Et par-delà ces douze maîtres, je pense qu’il a appris aussi énormément de la femme, de son épouse, de ses amies, de toutes les femmes qu’il pouvait côtoyer. Il fut là aussi un remarquable disciple et c’est certainement l’une des raisons pour lesquelles la voie du sentir qu’il a fondé est une voie extraordinairement actuelle, parce que l’énergie qui se déploie aujourd’hui sur la planète est une énergie féminine, et que cette dimension féminine fait partie intégrante de cette voie.

À ce propos, pourriez-vous nous parler un peu de cette voie ?

Luis Ansa a été principalement formé dans trois lignées spirituelles : le christianisme, le chamanisme et le soufisme.

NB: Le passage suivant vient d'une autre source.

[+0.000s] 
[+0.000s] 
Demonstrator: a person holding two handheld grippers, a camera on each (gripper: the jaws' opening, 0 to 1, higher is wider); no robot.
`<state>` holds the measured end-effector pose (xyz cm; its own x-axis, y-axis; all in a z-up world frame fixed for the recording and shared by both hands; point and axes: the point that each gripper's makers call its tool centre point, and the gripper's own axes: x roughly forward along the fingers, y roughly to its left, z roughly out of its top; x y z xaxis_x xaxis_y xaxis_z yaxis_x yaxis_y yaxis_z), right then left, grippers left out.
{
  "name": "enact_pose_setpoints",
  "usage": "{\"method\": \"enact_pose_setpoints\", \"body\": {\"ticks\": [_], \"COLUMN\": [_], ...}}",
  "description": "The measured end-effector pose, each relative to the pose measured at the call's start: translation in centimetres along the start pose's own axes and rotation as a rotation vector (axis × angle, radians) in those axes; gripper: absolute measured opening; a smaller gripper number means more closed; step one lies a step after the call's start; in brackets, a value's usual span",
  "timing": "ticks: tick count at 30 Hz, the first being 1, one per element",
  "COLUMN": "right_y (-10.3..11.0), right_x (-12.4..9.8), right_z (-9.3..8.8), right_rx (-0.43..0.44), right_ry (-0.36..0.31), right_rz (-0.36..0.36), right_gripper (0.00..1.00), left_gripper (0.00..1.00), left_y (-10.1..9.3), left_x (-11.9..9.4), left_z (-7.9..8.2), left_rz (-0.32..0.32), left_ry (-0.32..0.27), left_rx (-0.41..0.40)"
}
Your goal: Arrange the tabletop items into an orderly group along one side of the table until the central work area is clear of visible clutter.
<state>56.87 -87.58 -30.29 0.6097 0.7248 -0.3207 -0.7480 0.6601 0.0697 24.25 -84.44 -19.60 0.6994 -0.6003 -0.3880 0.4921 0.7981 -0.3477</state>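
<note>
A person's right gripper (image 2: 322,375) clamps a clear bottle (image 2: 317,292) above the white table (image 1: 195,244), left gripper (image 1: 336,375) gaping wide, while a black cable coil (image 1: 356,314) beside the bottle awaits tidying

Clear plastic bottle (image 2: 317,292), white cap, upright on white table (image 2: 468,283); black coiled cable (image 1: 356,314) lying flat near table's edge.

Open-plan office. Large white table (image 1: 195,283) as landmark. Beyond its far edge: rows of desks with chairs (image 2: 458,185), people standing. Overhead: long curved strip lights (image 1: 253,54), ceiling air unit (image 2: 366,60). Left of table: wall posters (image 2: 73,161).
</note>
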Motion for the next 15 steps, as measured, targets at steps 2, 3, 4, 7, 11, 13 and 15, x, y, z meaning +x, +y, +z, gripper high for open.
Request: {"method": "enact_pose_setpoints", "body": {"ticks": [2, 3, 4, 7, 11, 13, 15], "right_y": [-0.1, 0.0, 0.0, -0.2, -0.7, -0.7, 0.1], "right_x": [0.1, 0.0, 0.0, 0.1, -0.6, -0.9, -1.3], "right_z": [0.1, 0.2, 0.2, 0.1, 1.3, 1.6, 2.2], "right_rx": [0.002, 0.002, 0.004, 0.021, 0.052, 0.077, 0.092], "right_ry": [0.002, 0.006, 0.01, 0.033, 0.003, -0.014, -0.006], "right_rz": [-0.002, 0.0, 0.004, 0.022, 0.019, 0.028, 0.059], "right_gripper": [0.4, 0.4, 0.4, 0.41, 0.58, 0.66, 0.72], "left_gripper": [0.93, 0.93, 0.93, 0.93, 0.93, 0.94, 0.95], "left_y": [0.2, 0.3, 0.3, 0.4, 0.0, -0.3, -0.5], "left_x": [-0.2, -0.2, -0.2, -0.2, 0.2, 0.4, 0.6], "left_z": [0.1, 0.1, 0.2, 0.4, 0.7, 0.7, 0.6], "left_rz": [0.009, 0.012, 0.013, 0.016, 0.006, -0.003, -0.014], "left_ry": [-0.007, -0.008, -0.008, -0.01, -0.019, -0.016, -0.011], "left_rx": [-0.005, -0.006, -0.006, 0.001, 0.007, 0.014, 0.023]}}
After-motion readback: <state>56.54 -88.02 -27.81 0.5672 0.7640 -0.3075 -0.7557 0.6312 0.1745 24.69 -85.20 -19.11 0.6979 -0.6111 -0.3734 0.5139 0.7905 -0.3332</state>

C’est cette extraordinaire richesse de connaissances et de pratiques qui lui a permis de proposer une nouvelle approche spirituelle qui puisse être accessible aux hommes et aux femmes vivant dans le monde d’aujourd’hui. Il a donc réactualisé certaines pratiques et certaines connaissances par rapport à notre époque, c’est-à-dire pour des gens stressés, pressés, qui sont généralement coupés de leurs corps, qui vivent d’une façon très mentale et qui appartiennent globalement à cette culture qui est à la fois chrétienne et néolibérale.

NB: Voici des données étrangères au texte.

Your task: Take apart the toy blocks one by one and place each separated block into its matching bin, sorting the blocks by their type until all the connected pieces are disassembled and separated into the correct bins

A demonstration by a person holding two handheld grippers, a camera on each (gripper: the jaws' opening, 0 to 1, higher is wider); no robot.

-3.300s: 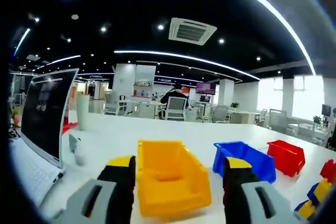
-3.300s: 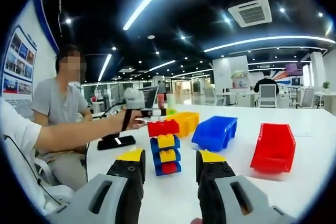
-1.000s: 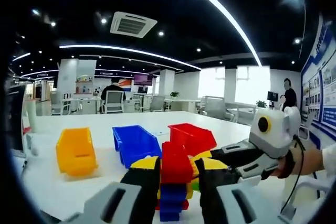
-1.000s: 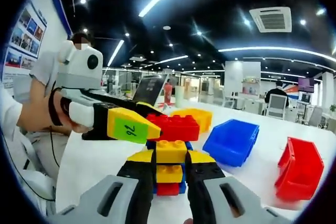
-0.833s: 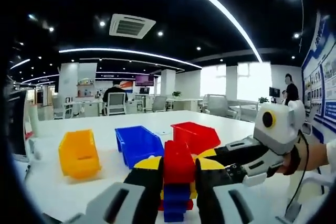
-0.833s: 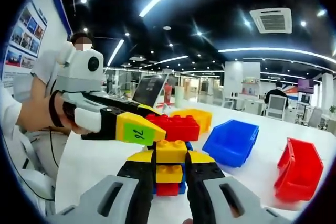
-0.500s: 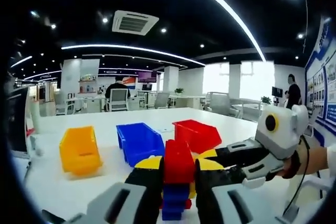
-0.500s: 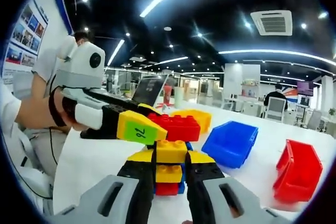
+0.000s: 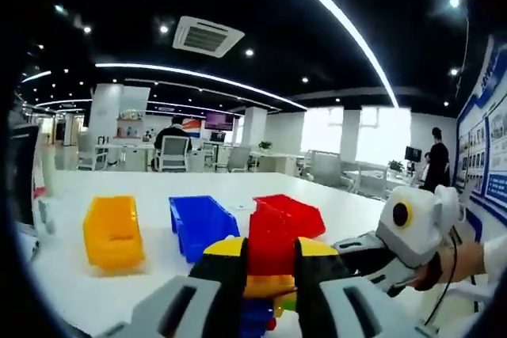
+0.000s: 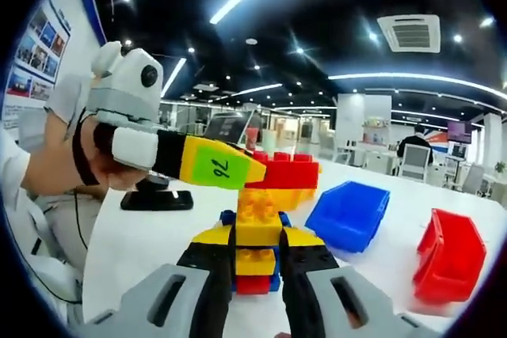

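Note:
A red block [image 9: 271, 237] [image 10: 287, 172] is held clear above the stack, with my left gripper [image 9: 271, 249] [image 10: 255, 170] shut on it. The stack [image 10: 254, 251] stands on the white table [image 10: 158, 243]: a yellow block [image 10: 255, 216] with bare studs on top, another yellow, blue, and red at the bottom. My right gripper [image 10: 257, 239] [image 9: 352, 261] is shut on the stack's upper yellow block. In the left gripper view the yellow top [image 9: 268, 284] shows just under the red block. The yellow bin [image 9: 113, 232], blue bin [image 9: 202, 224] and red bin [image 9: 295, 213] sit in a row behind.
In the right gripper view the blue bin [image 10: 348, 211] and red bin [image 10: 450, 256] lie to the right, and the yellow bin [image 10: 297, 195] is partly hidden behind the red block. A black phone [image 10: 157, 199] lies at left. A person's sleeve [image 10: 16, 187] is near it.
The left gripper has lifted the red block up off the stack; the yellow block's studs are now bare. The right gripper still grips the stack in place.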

Jusqu’à présent, nous avons connu en Occident des voies qui étaient surtout des voies masculines, qui nous proposaient de maîtriser le corps, les émotions ou même, avec l’importation du Zen, de « tuer » le mental. Il fallait même parfois devenir des « guerriers de lumière ». La religion nous avait également habitués à une approche spirituelle très austère, elle avait condamné le corps, le désir, la sexualité, etc. C’était tout un discours martial qui s’est énoncé depuis différentes directions.

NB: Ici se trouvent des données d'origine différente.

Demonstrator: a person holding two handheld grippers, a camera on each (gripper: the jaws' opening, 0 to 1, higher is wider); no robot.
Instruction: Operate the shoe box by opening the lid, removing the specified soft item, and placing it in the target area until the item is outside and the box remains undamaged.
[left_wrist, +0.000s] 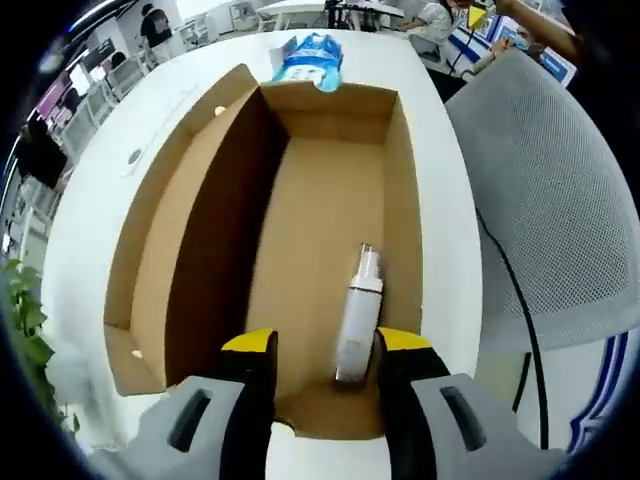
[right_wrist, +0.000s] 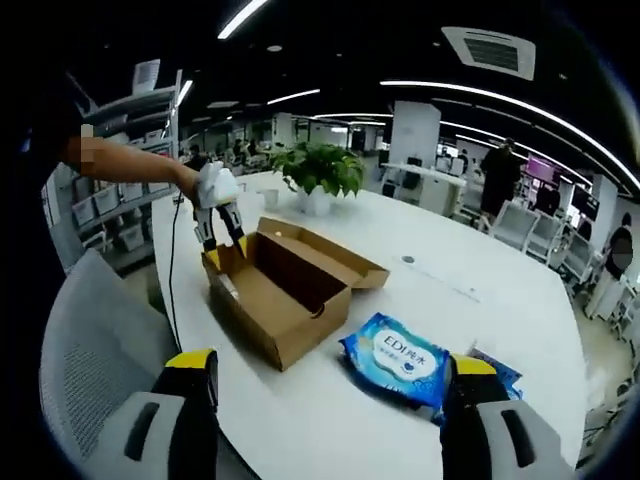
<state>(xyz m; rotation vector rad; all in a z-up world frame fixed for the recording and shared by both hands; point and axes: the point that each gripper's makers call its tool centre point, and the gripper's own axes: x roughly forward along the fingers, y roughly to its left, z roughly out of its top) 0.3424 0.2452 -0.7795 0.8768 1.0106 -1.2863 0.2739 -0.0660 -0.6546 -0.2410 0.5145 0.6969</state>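
Shoe box (left_wrist: 300, 250) lid already open, box near the table's (right_wrist: 480, 300) chair-side edge. My left gripper (left_wrist: 325, 350) hangs spread over its near end, above a small white bottle (left_wrist: 358, 315). Right gripper (right_wrist: 325, 375) spread, empty. Blue wipes pack (right_wrist: 400, 362) lies outside, just beside the box: light, squashy, slippery film; I'd pinch across its middle.

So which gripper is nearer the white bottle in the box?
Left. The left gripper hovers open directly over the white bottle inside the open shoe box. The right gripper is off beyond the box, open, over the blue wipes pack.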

La voie du sentir inaugure une nouvelle approche basée non plus sur l’exclusion mais sur l’inclusion, non plus sur le combat mais sur la réconciliation, non plus sur la condamnation mais sur la réintégration. J’ai écrit un livre sur ce sujet qui s’intitule « Vivre dans la beauté ».Cette voie est une voie de l’accueil et en ce sens, elle est profondément féminine. C’est une école de l’amour, comme toute voie, mais sa pédagogie est nouvelle. Elle restaure la beauté du corps, la richesse des sens et permet d’effectuer un travail de désidentification tout en douceur. On s’ouvre alors sans s’en rendre compte à cet espace de présence dans lequel l’amour peut fleurir.

Vous transmettez aujourd’hui l’enseignement de la voie du sentir avec Julie Lavarello, comment voyez-vous cette relation avec celles et ceux qui viennent vous écouter ?

Comme une relation d’amicalité dans laquelle chacun et chacune est absolument libre d’être comme il est. Parce que cette unicité que chacun porte est précieuse. Vous n’avez pas deux brins d’herbe identiques et vous n’avez pas non plus deux êtres humains identiques. C’est ce qui fait la beauté du monde. Ce qui nous importe, ce n’est pas de convertir l’autre à un point de vue ou à des pratiques communes, c’est que chacun puisse se déployer selon ses propres spécificités tout en devenant autonome, libre de sa mécanicité et conscient des énergies qu’il produit. Est-ce que je produis des énergies négatives — du ressassement, de l’auto-apitoiement, de la violence, de l’avidité, de l’arrogance, etc. — ou est-ce que je produis de hautes énergies comme de la gratitude, de la vigilance, de l’attention ou de l’amour dans cette dimension du monde ?

Il y a une phrase que m’avait dite Luis Ansa et que je n’oublie pas : « Tu as beau regarder l’autre, tu ne sauras jamais quelle place il a dans le cœur de Dieu ».